Stored data
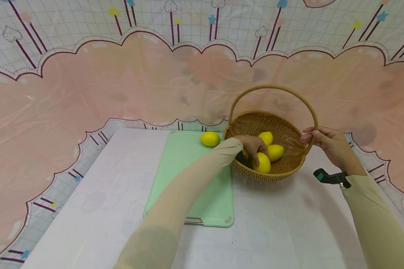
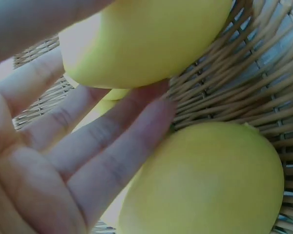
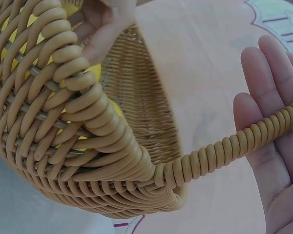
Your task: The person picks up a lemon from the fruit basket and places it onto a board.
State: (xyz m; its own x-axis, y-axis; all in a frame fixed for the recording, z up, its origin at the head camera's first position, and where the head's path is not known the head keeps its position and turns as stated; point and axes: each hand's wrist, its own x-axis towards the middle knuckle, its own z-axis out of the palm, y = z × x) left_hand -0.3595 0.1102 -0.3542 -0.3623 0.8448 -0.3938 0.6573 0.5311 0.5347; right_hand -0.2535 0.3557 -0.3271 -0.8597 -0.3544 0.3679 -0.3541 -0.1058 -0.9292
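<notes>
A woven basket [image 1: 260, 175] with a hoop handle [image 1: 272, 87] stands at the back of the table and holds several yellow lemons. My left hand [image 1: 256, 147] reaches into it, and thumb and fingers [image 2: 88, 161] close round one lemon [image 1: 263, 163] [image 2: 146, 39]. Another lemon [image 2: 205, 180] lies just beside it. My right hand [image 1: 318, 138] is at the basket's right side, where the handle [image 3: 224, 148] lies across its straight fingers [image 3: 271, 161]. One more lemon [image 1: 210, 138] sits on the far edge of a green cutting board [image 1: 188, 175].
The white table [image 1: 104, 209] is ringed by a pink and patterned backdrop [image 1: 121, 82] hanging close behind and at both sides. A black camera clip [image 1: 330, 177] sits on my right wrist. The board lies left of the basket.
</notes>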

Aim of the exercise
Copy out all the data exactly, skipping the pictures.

Task solution
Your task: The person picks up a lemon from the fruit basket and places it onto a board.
State: (xyz m; its own x-axis, y-axis; all in a frame fixed for the recording, z up, its origin at the head camera's first position, and where the head's path is not known the head keeps its position and turns as stated; point and axes: each hand's wrist, its own x-axis towards the middle knuckle, its own z-axis out of the palm, y = z × x) left_hand -0.3595 0.1102 -0.3542 -0.3623 0.8448 -0.3938 0.6573 0.5311 0.5347; right_hand -0.2535 0.3557 -0.3271 -0.8597 -0.3544 0.3679 -0.3541 -0.1058 -0.9292
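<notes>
A woven basket [image 1: 260, 175] with a hoop handle [image 1: 272, 87] stands at the back of the table and holds several yellow lemons. My left hand [image 1: 256, 147] reaches into it, and thumb and fingers [image 2: 88, 161] close round one lemon [image 1: 263, 163] [image 2: 146, 39]. Another lemon [image 2: 205, 180] lies just beside it. My right hand [image 1: 318, 138] is at the basket's right side, where the handle [image 3: 224, 148] lies across its straight fingers [image 3: 271, 161]. One more lemon [image 1: 210, 138] sits on the far edge of a green cutting board [image 1: 188, 175].
The white table [image 1: 104, 209] is ringed by a pink and patterned backdrop [image 1: 121, 82] hanging close behind and at both sides. A black camera clip [image 1: 330, 177] sits on my right wrist. The board lies left of the basket.
</notes>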

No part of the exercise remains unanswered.